_Aim of the task_
Across all the entries below, how many lines contain the string "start"? The number by itself is the answer.

- Opening Delimiter -

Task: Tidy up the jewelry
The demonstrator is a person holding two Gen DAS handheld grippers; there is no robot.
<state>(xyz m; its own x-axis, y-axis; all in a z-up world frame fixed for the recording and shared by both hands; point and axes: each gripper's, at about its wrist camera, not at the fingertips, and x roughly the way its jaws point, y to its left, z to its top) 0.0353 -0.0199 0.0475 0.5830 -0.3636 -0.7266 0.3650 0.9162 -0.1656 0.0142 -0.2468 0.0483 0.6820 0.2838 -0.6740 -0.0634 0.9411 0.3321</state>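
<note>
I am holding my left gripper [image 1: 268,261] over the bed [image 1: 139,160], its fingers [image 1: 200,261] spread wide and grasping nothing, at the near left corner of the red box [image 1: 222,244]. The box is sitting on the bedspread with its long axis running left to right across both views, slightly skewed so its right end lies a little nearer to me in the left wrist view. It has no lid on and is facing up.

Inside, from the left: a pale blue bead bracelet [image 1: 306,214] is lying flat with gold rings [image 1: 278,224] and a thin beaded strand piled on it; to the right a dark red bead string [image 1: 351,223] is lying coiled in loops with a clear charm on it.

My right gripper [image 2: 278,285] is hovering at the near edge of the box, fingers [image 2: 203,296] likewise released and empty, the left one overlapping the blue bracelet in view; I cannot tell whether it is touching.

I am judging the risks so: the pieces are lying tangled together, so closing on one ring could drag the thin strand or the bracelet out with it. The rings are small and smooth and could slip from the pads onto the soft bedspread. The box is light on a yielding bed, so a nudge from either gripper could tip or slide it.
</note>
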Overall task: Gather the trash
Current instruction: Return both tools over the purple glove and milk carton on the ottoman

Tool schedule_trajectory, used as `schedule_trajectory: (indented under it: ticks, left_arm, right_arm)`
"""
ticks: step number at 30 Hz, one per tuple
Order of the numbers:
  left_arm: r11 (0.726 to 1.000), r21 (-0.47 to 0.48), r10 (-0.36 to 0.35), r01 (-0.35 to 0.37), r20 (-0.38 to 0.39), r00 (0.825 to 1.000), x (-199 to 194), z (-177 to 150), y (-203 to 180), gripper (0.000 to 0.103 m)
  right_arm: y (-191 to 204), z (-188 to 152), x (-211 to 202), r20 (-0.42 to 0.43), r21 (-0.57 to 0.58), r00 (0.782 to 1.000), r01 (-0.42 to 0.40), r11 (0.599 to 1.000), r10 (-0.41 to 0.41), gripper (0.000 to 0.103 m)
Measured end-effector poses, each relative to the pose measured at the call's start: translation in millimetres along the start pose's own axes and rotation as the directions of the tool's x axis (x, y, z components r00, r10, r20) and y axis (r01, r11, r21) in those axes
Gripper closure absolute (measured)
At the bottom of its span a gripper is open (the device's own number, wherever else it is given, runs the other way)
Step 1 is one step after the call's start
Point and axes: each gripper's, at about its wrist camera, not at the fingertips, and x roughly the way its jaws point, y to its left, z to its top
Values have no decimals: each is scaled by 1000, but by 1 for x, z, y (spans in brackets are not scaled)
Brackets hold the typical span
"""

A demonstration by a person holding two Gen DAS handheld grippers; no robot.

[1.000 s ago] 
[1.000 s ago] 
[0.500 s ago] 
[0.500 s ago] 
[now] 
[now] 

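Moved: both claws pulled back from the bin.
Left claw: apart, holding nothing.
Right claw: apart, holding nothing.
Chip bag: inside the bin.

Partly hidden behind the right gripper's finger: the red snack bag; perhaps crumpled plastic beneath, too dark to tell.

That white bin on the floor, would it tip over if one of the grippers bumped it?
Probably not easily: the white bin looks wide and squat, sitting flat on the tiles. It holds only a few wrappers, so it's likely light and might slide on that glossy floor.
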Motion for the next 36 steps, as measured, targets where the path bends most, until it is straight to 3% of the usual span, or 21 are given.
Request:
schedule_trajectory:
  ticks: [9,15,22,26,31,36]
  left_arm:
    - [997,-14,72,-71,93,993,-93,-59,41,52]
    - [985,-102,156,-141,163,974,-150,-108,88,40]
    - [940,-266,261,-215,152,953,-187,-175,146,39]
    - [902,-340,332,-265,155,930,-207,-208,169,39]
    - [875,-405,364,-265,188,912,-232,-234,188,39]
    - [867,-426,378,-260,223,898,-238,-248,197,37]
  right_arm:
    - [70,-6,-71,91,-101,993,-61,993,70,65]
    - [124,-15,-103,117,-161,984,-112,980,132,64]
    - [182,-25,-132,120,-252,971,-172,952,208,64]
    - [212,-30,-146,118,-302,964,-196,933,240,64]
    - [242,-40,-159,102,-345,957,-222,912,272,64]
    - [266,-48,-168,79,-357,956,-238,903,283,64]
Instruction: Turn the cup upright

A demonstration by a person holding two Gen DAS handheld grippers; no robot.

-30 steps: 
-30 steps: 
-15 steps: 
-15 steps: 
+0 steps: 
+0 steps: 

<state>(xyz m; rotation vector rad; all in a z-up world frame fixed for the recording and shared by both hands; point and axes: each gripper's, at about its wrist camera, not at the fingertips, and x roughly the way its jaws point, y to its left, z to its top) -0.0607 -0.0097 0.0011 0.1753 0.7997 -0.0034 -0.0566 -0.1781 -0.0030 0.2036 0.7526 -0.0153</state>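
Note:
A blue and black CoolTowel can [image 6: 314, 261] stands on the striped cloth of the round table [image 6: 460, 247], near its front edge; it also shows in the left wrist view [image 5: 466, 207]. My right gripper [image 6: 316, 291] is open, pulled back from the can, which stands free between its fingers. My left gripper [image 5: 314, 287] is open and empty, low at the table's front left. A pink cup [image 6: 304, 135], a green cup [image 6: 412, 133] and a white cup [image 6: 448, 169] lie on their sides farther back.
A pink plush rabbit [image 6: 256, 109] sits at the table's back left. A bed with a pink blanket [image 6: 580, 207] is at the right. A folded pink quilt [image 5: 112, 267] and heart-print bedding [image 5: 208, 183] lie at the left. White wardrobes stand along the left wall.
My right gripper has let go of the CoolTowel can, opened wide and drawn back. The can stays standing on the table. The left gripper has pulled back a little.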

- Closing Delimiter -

_Task result_
2